16) Meanwhile, according to the statements in Eul evidence No. 18 presented by defendant 2, etc., the plaintiff may recognize the fact that the plaintiff processed bad debt of the newly purchased bill after supporting the affiliates of this case (Provided, That it is related to the circumstances after supporting the affiliates of this case, and that the bill purchased through supporting the affiliates of this case has been exchanged. However, the support for the affiliates of this case cannot be evidence of the past support. Meanwhile, even if the plaintiff processed bad debt of the newly purchased bill after supporting the affiliates of this case, so long as the bill was exchanged through supporting the affiliates of this case, the losses of the plaintiff due to bad debt shall be deemed to have been actually caused by supporting the affiliate of this case.

17) However, as seen earlier, the Plaintiff had conducted management diagnosis on Korea Music Broadcasting, etc. on July 1998. However, even according to the aforementioned Defendants’ assertion, the management diagnosis is merely a circumstance to the extent that the Plaintiff would have been continuing to implement the business while reducing the scale of the business because the Plaintiff would have incurred losses in the already implemented investments when he/she simply renounces the business. Accordingly, the management diagnosis is not considered as a thorough and careful examination related to the support of the affiliate.

18) In other words, insofar as there is no evidence to deem that the domestic and foreign management conditions of Korea’s music broadcasting, etc. have improved after supporting the instant affiliate, the amount that the Plaintiff could have recovered may be greater than the amount actually recovered after supporting the instant affiliate, unless Korea’s music broadcasting, etc. were unable to repay without the Plaintiff’s support.

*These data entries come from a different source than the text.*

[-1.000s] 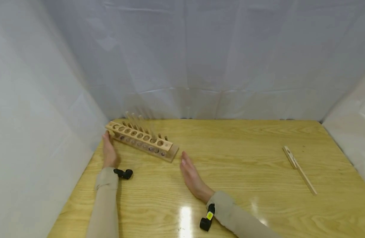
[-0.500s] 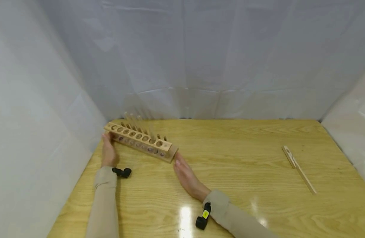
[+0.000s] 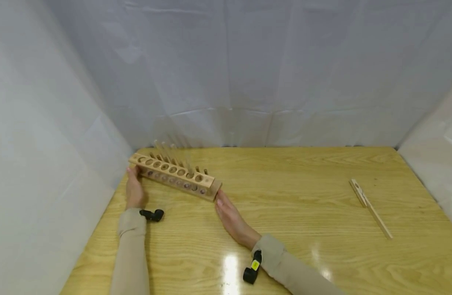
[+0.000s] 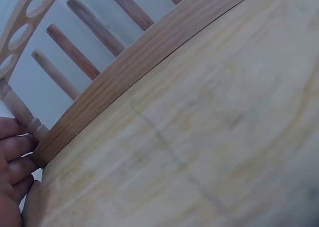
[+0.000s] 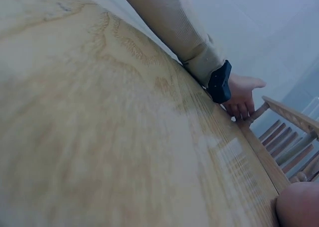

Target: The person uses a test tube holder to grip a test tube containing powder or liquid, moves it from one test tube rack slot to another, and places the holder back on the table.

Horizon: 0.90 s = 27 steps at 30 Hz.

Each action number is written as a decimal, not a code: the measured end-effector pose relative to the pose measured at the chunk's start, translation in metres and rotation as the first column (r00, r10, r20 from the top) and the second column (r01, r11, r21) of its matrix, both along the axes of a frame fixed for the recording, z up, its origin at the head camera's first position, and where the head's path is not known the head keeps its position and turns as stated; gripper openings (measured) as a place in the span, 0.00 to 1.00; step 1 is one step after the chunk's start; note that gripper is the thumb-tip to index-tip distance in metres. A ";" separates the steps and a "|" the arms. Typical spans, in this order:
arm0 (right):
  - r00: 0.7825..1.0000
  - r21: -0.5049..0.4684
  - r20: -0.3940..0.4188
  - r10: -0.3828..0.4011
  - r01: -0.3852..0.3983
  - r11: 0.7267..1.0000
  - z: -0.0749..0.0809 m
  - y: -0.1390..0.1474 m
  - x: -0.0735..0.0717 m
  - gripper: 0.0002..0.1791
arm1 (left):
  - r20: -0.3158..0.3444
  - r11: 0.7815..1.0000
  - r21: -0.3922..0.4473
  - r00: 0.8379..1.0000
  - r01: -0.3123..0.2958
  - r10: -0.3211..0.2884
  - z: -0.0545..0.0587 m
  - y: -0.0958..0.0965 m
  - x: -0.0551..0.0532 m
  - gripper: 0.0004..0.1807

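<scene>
A wooden test tube rack (image 3: 208, 180) stands slantwise at the back left of the table. Several clear glass test tubes (image 3: 173, 148) rise from it, and short drying pegs line its far side. My left hand (image 3: 135, 191) touches the rack's left end; in the left wrist view its fingers (image 4: 17, 147) lie against the end of the base, by the turned post (image 4: 17, 107). At the opposite end, my right hand (image 3: 233, 220) lies with straight fingers, their tips at the base's right corner. Only a rounded bit of the right hand (image 5: 299, 202) shows in its own wrist view.
A wooden test tube holder (image 3: 373, 215) lies on the right side of the table (image 3: 292, 188). White sheeting (image 3: 248, 82) hangs behind and along both sides, close to the rack's left end.
My right hand has moved left from beside the rack to its right end. The rack has shifted only slightly. My left hand has stayed at the left end.
</scene>
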State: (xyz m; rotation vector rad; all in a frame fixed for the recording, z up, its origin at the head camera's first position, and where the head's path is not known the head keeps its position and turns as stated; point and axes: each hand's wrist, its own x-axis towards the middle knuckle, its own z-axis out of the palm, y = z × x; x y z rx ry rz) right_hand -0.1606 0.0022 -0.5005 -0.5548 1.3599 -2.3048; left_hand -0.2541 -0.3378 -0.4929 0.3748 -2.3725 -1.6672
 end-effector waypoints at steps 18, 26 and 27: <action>0.999 -0.040 -0.012 -0.031 0.030 0.999 -0.001 0.003 0.002 0.39 | -0.060 0.993 0.106 0.997 -0.045 0.051 0.002 0.009 0.009 0.40; 0.999 -0.042 -0.002 -0.050 0.050 0.998 -0.001 0.005 0.002 0.40 | -0.107 0.983 0.166 0.990 -0.078 0.097 -0.002 0.009 0.009 0.42; 0.999 -0.041 -0.005 -0.052 0.052 0.998 -0.002 0.006 0.002 0.40 | -0.114 0.981 0.177 0.988 -0.079 0.101 -0.002 0.009 0.009 0.42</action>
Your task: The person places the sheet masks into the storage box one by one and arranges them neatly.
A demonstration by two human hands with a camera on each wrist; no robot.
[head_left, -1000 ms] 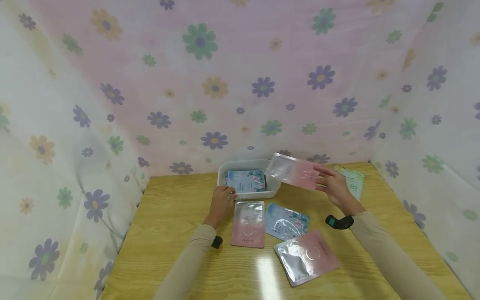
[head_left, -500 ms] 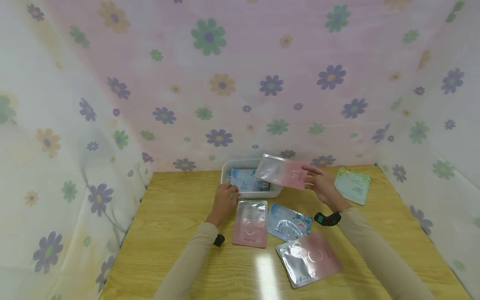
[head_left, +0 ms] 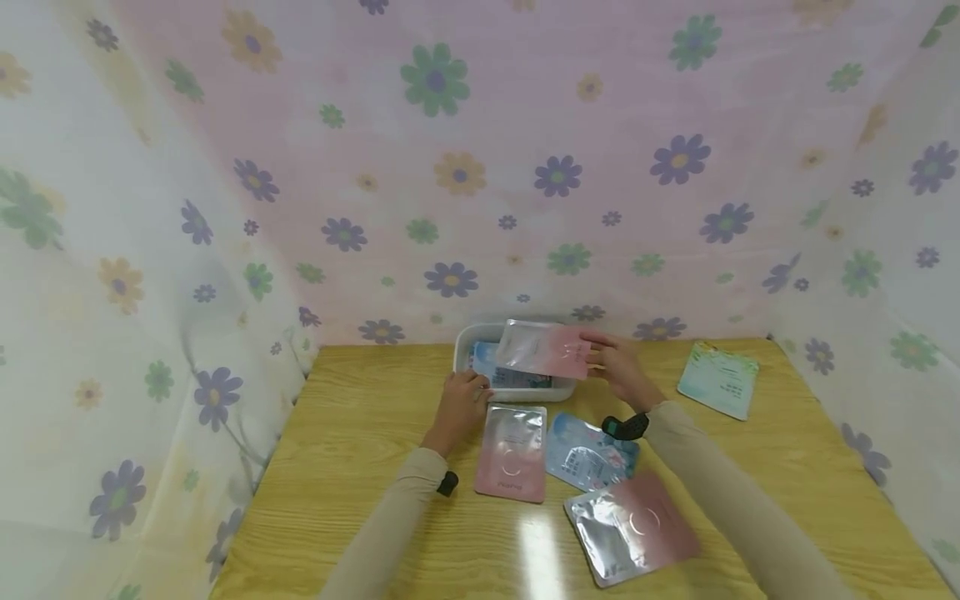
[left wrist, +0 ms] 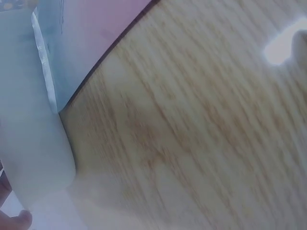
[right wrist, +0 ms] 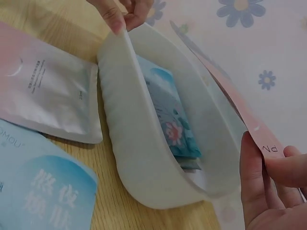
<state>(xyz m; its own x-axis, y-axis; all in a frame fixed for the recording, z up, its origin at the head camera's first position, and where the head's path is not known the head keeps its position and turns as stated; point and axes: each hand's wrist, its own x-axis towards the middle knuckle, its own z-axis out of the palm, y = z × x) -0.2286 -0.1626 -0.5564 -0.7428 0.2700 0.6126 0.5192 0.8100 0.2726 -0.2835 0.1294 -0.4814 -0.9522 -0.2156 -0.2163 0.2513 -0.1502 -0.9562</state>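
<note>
My right hand (head_left: 621,367) pinches one end of a pink-and-silver face mask packet (head_left: 536,346), thumb on one face and fingers on the other. The packet is tilted over a white plastic bin (right wrist: 132,153) at the back of the table. Inside the bin lies a blue face mask packet with a lotus print (right wrist: 173,112), on top of another packet. My left hand (head_left: 459,408) grips the bin's near left rim; in the right wrist view its thumb (right wrist: 114,21) is outside the wall and its fingers are inside. Only fingertips of that hand show in the left wrist view.
On the wooden table (head_left: 360,433) before the bin lie a pink-and-silver packet (head_left: 512,454), a blue packet (head_left: 588,450) and a larger pink-and-silver packet (head_left: 630,529). A green packet (head_left: 718,379) lies at the back right. Flowered cloth (head_left: 495,167) encloses the table.
My right hand has moved left, carrying the pink-and-silver packet from the bin's right side to over its middle. My left hand has stayed on the rim. The head view has shifted slightly.
</note>
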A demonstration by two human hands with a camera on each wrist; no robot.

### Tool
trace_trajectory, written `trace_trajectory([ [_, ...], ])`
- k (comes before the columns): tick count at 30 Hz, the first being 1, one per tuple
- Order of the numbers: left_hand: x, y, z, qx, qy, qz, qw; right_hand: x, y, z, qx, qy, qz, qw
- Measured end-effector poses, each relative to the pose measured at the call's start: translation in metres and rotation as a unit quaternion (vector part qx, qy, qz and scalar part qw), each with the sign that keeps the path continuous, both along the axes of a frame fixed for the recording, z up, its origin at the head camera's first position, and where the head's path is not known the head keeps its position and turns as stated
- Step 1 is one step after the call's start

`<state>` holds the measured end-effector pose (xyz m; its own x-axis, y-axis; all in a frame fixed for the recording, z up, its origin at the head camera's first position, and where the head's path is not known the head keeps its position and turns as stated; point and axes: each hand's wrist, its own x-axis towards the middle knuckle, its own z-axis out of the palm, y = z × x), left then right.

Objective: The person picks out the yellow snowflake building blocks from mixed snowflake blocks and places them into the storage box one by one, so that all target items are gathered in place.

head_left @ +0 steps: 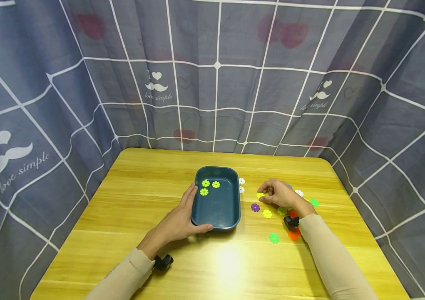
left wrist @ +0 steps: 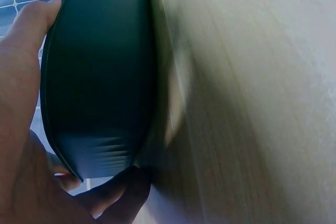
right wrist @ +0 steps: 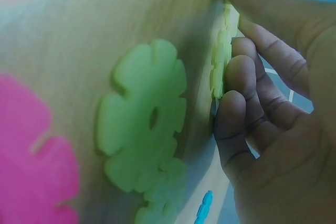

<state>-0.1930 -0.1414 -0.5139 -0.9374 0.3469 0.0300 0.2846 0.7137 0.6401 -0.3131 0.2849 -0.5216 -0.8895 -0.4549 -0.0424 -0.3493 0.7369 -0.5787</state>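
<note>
A dark blue-green rectangular tray (head_left: 217, 212) sits on the table, with yellow snowflake discs (head_left: 216, 184) lying flat at its far left. My left hand (head_left: 180, 221) holds the tray at its near left corner, thumb on the near rim and fingers along the left wall. To the right of the tray, my right hand (head_left: 281, 194) pinches a yellow snowflake disc (right wrist: 221, 61) low at the tabletop. Close by the right hand lie a purple disc (head_left: 255, 207) and another yellow disc (head_left: 267, 213). Part of the pile is hidden under the right hand and wrist.
Two white discs (head_left: 242, 181) lie against the tray's right side. Orange discs (head_left: 294, 234) and a green disc (head_left: 274, 238) are near the right wrist; another green disc (head_left: 314, 202) lies farther right. A grey-blue checked curtain (head_left: 197, 83) surrounds the wooden table (head_left: 141, 187).
</note>
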Motion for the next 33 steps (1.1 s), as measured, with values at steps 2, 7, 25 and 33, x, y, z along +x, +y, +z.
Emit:
trace_trajectory([
  [2,-0.0008,0.0000,-0.0007,0.000,0.002,0.000,1.0000,-0.0005,-0.0002,0.0000,0.002,0.003,0.000,1.0000],
  [7,-0.0016,-0.0001,-0.0013,0.001,0.002,0.000,1.0000,-0.0008,-0.0009,0.0007,0.005,0.009,0.001,0.9999],
  [25,-0.0002,0.0002,0.0001,0.000,-0.001,-0.001,1.0000,-0.0016,-0.0011,-0.0004,0.009,0.003,-0.012,0.9999],
  [33,-0.0003,0.0000,0.0001,0.000,-0.004,-0.002,1.0000,-0.0006,-0.0013,-0.0004,0.011,0.004,-0.019,0.9997],
])
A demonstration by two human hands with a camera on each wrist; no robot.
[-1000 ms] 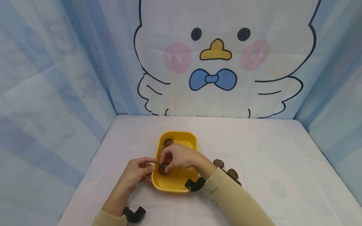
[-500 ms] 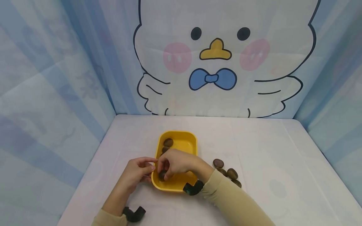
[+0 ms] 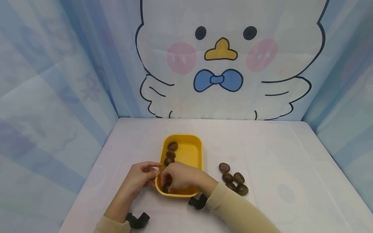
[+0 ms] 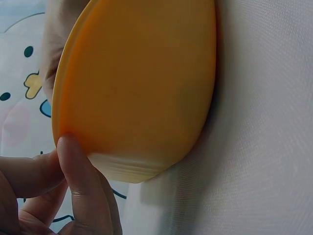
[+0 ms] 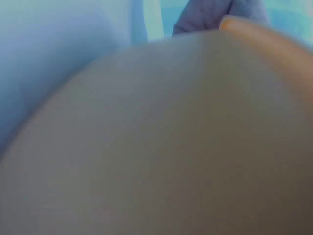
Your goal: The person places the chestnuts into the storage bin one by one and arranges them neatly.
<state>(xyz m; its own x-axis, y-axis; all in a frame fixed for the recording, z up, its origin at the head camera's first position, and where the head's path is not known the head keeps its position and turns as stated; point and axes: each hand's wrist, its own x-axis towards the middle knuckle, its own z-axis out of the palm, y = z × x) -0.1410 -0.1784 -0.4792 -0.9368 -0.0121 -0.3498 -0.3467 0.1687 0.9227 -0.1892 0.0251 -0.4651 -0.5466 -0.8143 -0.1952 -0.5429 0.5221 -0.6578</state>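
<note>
In the head view, a yellow tray [image 3: 198,152] stands on the table with a column of smooth, brown, chestnut-like ovals [image 3: 170,154] along its left wall. My right hand [image 3: 185,176] reaches into the tray's near left corner. Its thumb and fingers pinch another chestnut-like oval [image 3: 166,188], partly covered by the fingers. At the left side, my left hand [image 3: 141,176] holds the tray's rim with thumb and fingertips. Up close in the left wrist view, its fingers [image 4: 80,181] touch the tray wall [image 4: 142,88] just under the lip. A blurred sleeve fills most of the right wrist view.
Several more brown ovals [image 3: 227,177] lie in a loose group on the table right of the tray, beside the right forearm. Black curved wrist mounts [image 3: 138,220] stick out at both cuffs. A cartoon-printed curtain [image 3: 218,103] closes off the table's far side.
My right hand has moved toward me along the tray's left wall with the brown oval, uncovering the ovals behind it. More of the group on the right shows. The left hand stays at the rim.
</note>
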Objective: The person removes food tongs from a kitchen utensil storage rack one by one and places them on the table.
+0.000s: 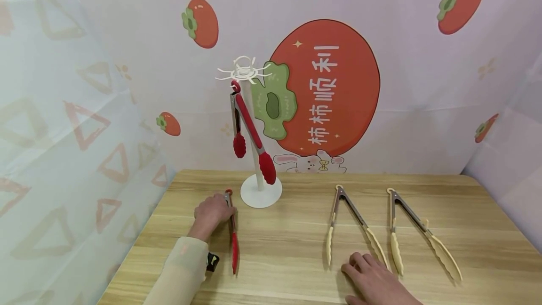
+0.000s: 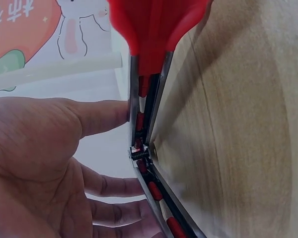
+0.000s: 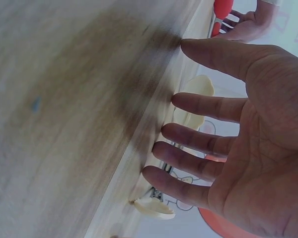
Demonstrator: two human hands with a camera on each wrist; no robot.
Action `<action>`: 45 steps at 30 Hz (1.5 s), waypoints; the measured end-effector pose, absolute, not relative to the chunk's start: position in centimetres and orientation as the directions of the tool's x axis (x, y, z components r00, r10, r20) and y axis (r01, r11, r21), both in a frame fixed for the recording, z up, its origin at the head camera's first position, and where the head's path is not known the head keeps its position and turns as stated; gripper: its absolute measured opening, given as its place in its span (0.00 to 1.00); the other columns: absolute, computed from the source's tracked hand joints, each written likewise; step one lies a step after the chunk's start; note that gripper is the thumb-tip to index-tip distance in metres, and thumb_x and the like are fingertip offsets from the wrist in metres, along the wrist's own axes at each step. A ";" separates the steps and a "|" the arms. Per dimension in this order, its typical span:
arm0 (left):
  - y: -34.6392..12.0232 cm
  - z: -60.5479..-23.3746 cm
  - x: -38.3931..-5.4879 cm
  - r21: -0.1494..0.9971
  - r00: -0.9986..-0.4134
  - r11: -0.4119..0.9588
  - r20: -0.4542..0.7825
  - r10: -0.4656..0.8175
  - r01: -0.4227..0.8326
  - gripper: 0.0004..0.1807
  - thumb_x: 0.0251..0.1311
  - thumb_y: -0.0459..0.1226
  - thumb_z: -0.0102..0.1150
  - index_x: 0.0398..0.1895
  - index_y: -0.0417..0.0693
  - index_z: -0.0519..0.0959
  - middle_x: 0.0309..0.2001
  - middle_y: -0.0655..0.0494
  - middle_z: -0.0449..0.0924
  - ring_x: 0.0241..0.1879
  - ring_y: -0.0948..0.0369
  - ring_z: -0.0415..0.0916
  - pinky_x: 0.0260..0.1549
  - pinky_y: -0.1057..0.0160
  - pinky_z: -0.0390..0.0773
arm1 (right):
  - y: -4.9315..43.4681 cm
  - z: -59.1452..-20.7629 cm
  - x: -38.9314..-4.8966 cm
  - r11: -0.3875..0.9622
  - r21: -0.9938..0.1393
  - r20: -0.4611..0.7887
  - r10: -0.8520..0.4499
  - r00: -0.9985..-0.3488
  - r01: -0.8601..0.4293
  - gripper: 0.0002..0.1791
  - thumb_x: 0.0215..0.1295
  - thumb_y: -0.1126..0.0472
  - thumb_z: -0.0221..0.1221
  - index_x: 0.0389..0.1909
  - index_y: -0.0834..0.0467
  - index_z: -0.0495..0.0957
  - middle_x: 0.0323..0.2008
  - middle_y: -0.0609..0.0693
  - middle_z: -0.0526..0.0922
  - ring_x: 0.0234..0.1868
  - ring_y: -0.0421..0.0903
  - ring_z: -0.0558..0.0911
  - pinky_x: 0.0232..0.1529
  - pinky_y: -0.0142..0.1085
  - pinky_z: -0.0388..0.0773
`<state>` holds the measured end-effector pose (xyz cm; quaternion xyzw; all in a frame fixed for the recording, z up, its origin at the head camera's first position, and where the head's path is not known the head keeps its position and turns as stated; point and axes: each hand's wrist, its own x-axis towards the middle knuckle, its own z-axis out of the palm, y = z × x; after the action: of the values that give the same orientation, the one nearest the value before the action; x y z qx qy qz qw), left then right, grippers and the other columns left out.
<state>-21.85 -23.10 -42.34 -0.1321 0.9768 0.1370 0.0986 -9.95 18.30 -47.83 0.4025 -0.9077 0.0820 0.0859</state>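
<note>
In the head view my left hand (image 1: pixel 213 210) is at a pair of red-tipped kitchen tongs (image 1: pixel 235 248) low over the left part of the table. In the left wrist view my thumb lies on one metal arm of the spread tongs (image 2: pixel 151 59), and my fingers reach behind the other arm, their tips hidden. My right hand (image 1: pixel 374 279) has its fingers extended, fingertips on the table beside cream-tipped tongs (image 1: pixel 360 220). Another pair of cream-tipped tongs (image 1: pixel 412 213) lies spread to the right. Red tongs (image 1: pixel 254 131) hang spread from a white hook stand (image 1: pixel 256 159).
The wooden table (image 1: pixel 288 239) backs onto a printed cloth (image 1: pixel 406 98) with persimmon pictures; cloth also hangs at both sides. The stand's round base (image 1: pixel 254 199) is close to the table's rear edge. A small black object (image 1: pixel 212 262) shows beside my left sleeve.
</note>
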 end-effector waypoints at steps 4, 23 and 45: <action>-23.1 -42.4 -21.7 0.237 -0.945 0.928 -0.230 -0.233 -0.287 0.26 0.62 0.48 0.64 0.43 0.30 0.75 0.28 0.45 0.73 0.29 0.50 0.74 0.29 0.52 0.75 | 18.3 -47.9 -9.9 0.657 -0.081 0.237 -0.718 -0.655 -0.750 0.27 0.54 0.41 0.71 0.48 0.54 0.79 0.41 0.46 0.73 0.35 0.43 0.71 0.31 0.36 0.74; -23.1 -42.4 -21.7 0.235 -0.951 0.932 -0.208 -0.228 -0.275 0.22 0.62 0.48 0.63 0.35 0.34 0.75 0.27 0.44 0.73 0.27 0.49 0.73 0.26 0.55 0.74 | 18.0 -47.7 -9.8 0.680 -0.082 0.244 -0.695 -0.677 -0.728 0.28 0.49 0.43 0.73 0.48 0.54 0.79 0.41 0.45 0.73 0.37 0.43 0.72 0.34 0.39 0.76; -20.8 -41.2 -21.3 0.245 -0.995 0.965 0.008 -0.095 -0.090 0.28 0.65 0.49 0.64 0.54 0.32 0.77 0.49 0.35 0.77 0.46 0.39 0.76 0.40 0.40 0.80 | 17.1 -46.0 -9.7 0.754 -0.151 0.095 -0.633 -0.768 -0.640 0.24 0.52 0.47 0.71 0.47 0.54 0.80 0.42 0.44 0.74 0.38 0.44 0.74 0.36 0.44 0.78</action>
<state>-21.31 -20.78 -41.18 -0.0466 0.9912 0.1232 -0.0098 -9.68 17.13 -45.95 0.3398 -0.9362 0.0874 0.0189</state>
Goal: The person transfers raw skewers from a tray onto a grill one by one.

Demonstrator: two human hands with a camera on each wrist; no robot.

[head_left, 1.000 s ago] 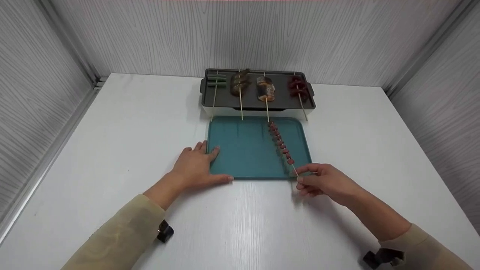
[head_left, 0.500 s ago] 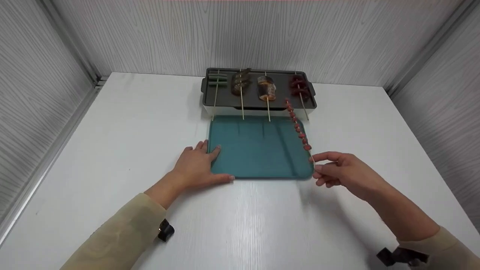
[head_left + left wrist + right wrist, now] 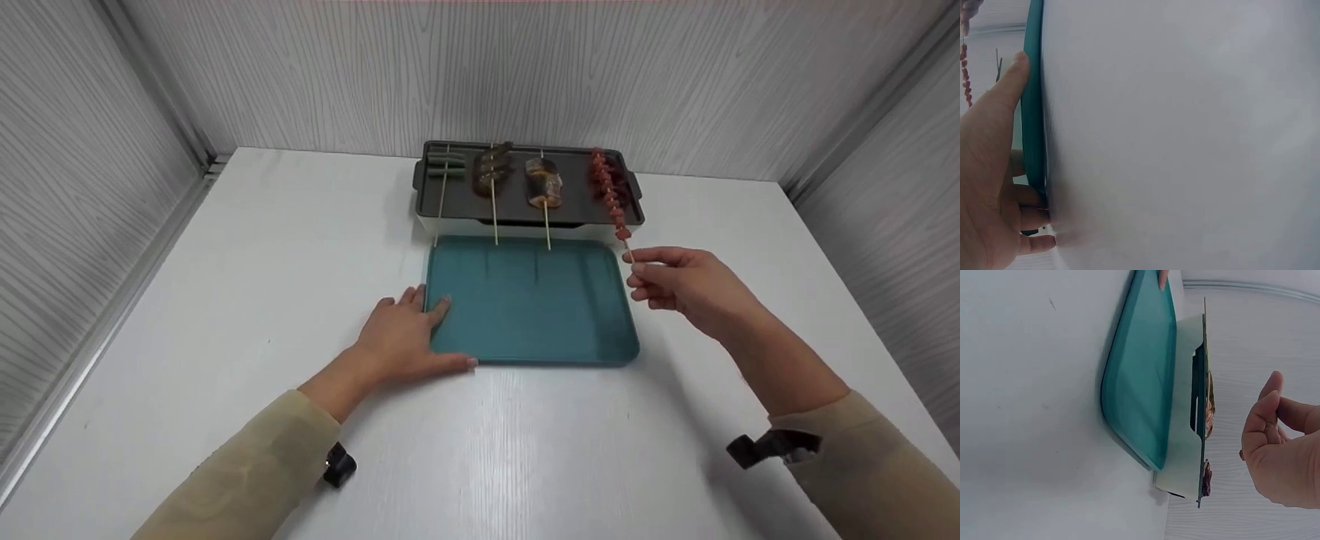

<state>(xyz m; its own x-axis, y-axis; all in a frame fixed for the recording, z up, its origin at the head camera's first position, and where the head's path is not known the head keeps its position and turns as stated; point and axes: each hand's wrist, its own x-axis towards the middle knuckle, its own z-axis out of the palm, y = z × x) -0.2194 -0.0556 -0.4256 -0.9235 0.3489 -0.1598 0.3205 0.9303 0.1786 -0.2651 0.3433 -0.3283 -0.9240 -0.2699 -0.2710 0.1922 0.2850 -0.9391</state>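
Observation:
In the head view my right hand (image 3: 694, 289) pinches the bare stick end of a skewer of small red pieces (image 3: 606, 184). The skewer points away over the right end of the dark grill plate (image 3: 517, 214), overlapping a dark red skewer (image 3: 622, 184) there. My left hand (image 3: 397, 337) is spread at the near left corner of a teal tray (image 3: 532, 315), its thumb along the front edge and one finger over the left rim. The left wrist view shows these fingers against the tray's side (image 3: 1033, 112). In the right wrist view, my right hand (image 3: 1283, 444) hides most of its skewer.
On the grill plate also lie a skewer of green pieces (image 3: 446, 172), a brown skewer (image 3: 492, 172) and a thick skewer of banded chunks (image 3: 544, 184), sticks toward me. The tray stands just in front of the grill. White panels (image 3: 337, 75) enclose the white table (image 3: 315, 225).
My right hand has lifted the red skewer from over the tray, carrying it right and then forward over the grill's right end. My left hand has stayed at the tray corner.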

(19) Defendant 5’s assertion to the effect that it is necessary to support the affiliate of this case even in order to prevent such disadvantages, since the above disadvantages pointed out by Defendant 5 are abstract and abstract, and it cannot be readily concluded that the above disadvantages are higher in comparison with and balancing with the interests arising from supporting the affiliate of this case. Thus, the above assertion by Defendant 5 cannot be said to be reasonable and reasonable.